> _Aim of the task_: Where the data below has the string "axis", return the whole line.

START Information provided

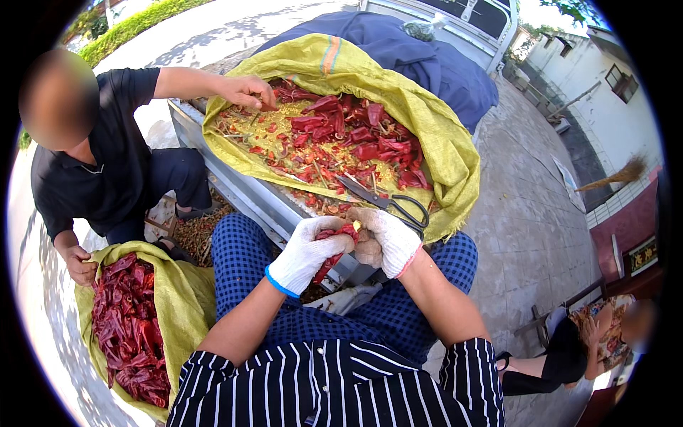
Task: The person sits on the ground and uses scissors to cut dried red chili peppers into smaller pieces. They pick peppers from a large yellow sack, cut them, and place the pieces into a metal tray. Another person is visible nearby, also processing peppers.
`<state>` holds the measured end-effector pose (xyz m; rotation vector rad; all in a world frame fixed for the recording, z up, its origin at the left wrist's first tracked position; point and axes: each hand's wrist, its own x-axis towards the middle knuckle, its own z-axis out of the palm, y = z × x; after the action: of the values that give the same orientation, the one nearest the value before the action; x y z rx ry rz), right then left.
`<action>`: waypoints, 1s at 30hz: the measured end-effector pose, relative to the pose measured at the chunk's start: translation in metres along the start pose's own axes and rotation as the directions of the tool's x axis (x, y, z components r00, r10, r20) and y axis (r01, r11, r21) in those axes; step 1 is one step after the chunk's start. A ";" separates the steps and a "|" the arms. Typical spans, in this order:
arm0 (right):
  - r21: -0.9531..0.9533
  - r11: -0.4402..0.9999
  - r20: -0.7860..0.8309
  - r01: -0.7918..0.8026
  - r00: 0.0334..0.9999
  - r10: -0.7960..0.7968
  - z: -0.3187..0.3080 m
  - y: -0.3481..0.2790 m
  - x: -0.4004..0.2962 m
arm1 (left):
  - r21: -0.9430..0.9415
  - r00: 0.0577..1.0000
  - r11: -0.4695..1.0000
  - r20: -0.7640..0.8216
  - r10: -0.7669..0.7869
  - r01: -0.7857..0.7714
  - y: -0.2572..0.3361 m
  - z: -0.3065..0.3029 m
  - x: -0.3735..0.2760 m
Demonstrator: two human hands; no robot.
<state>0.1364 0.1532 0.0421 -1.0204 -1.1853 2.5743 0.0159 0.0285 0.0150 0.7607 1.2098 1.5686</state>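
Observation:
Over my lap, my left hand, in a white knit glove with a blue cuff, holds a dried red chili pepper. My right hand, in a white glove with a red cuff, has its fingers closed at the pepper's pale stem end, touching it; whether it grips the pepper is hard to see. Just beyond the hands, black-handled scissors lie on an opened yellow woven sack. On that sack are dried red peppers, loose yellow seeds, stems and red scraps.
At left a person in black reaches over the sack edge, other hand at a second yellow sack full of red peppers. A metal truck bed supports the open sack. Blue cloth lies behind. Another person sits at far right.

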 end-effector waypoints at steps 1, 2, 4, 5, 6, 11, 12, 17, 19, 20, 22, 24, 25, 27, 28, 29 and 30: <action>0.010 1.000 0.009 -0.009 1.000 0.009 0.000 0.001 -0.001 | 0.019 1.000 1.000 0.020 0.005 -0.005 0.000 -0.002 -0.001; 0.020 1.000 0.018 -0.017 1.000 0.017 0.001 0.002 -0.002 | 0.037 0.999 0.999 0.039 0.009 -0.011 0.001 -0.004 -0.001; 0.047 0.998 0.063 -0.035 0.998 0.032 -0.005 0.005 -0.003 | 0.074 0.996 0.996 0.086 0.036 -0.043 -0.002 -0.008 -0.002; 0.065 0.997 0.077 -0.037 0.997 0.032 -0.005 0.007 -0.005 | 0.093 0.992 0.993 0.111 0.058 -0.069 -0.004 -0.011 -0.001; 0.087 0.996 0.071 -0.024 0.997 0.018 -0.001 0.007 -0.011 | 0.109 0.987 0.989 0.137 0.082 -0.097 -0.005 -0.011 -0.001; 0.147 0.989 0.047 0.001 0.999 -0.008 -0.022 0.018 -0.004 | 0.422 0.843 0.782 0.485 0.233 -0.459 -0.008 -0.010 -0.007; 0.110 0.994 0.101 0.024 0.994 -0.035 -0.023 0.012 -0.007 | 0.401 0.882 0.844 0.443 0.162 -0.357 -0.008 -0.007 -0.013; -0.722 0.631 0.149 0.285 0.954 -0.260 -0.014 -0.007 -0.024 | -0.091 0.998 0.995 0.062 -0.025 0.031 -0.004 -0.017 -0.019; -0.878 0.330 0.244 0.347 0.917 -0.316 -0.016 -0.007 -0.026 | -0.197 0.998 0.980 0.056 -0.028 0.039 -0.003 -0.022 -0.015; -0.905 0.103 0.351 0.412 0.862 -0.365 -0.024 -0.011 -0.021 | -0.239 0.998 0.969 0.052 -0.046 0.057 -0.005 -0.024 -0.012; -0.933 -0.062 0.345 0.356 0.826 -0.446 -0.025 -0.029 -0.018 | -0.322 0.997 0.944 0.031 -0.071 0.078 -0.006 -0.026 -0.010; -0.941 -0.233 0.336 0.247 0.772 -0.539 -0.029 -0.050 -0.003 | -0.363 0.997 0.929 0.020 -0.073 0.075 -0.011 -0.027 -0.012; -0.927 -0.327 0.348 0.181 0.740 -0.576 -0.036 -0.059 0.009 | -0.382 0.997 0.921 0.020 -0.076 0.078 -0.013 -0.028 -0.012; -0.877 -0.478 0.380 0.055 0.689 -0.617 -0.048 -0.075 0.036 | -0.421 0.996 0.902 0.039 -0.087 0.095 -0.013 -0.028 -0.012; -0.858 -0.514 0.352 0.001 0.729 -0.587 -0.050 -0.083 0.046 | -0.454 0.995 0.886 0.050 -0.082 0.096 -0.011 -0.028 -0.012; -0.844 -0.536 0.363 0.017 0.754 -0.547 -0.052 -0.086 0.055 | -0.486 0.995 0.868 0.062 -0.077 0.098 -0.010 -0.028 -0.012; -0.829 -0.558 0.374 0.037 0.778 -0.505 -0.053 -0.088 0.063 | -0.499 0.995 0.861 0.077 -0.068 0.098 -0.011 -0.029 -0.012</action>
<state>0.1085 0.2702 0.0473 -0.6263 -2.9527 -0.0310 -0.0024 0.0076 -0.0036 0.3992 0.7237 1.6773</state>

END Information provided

> _Solution_:
`<state>` holds the measured end-effector pose (xyz m; rotation vector rad; all in a world frame fixed for the recording, z up, its origin at the left wrist's first tracked position; point and axes: each hand's wrist, its own x-axis towards the middle knuckle, its own z-axis out of the palm, y = z × x; after the action: of the values that give the same orientation, the one nearest the value before the action; x y z rx ry rz), right then left.
`<action>`: waypoints, 1s at 30hz: the measured end-effector pose, relative to the pose measured at the chunk's start: translation in metres along the start pose's own axes and rotation as the directions of the tool's x axis (x, y, z components r00, r10, r20) and y axis (r01, r11, r21) in those axes; step 1 is one step after the chunk's start. A ";" separates the steps and a "|" the arms. Typical spans, in this order:

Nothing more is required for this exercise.